Vendredi saint - Une homélie

@J Kirk Richards

 
Nous venons d’entendre la passion de l’évangile selon Saint Jean. Du jardin des Oliviers au jardin du Golgotha. Du jardin où Jésus avait maintes fois réuni ses disciples au jardin où Jésus est déposé dans un tombeau neuf. Du jardin où Judas le désigne aux soldats et d’où les disciples se dispersent au jardin où le corps de Jésus est mis en terre comme un grain de blé.
Entre ces jardins, Jésus est enchainé, questionné, humilié, fouetté, mis à nu, crucifié. ‘Voici l’homme’ proclame Pilate à la foule.

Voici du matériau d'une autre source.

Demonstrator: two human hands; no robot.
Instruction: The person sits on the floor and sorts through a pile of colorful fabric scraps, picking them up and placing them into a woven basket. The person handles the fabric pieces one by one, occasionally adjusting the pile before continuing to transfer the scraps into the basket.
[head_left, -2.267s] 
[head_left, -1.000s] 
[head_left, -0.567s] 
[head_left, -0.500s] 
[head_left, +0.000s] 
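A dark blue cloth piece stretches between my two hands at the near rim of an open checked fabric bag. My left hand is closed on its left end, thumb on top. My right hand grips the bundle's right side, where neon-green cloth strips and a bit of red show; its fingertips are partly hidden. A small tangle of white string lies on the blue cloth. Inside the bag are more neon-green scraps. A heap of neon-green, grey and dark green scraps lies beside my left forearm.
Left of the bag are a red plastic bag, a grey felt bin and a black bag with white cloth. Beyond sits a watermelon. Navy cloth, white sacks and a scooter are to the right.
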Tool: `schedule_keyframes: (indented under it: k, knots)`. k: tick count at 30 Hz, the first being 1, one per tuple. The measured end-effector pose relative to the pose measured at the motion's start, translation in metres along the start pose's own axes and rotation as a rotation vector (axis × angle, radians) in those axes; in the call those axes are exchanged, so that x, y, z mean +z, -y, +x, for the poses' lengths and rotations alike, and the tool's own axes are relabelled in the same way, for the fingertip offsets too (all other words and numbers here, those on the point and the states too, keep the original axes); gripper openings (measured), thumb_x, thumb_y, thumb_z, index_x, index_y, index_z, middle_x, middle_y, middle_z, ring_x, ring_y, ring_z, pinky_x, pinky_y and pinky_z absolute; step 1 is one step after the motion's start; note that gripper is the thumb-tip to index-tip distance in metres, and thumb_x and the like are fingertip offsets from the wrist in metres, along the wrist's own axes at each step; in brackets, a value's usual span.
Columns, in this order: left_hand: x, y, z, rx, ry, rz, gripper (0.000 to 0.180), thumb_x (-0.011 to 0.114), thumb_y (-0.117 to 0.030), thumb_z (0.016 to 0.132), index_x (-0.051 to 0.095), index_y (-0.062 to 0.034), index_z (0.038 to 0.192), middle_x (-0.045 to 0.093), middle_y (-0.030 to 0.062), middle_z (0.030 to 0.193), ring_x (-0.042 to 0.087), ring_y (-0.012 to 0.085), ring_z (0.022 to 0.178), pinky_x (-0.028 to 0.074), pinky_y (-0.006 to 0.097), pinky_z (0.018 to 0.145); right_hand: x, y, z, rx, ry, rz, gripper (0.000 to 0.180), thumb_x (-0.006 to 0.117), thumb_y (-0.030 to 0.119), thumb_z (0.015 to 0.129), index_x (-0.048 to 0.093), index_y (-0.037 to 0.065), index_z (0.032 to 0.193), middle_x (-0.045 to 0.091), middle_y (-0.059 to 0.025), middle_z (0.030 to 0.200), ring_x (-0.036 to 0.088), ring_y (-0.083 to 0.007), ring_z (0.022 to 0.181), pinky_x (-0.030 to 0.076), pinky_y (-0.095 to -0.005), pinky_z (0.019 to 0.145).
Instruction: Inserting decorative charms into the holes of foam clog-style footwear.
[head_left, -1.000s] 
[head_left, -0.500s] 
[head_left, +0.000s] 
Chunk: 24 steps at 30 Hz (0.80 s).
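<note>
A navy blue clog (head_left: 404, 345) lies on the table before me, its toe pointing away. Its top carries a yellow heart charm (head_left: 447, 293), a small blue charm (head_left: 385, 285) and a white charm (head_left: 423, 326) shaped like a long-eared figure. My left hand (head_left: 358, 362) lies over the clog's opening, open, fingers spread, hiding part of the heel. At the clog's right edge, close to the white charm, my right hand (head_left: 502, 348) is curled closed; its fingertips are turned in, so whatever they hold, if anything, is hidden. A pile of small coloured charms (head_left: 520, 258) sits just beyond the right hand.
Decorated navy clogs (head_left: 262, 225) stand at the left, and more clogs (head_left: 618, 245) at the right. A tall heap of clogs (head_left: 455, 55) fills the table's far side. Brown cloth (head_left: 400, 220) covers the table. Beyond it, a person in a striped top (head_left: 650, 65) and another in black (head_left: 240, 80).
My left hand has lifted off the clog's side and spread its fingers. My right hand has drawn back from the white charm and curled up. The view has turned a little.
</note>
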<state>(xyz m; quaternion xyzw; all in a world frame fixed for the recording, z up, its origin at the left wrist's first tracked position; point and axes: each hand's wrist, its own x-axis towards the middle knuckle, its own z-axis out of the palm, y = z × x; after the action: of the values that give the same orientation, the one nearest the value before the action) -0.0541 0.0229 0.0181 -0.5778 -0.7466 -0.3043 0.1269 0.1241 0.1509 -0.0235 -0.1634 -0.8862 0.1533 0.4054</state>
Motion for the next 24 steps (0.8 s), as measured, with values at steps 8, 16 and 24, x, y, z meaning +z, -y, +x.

 Et nous qui le regardons comme les passants, comme les disciples dispersés, nous nous questionnons :
·        Serait-ce lui le fils de l’homme que les prophètes avaient annoncé ?
Dieu nous aurait-il envoyé cet homme trahi que l’on arrête ?
·        Serait-ce lui ce grand prophète qui nous parlait d’un Royaume ?
Dieu nous aurait-il envoyé cet homme jugé que l’on rejette ?
·        Serait-ce lui le roi du monde  que tout le peuple attendait ?
Dieu aurait-il envoyé cet homme sans voix dont on se moque ?
·        Serait-ce lui le Messie, lui qui parlait de Dieu comme son Père ?
Dieu nous aurait-il envoyé cet homme sans vie que l’on enterre ?
        Et nous qui espérions…
        Aujourd’hui, nous voilà avec nos questions devant l’actualité :
·        Dieu nous aurait-il laissés, aurait-il abandonnés le monde ? serait-il toujours à la merci de prédateurs assoiffés de jouissance, de fortunes faciles, , de guerriers sans limite, insatiables de puissances, de dictateurs sans foi ni loi pour qui l’être humain ne compte pas ?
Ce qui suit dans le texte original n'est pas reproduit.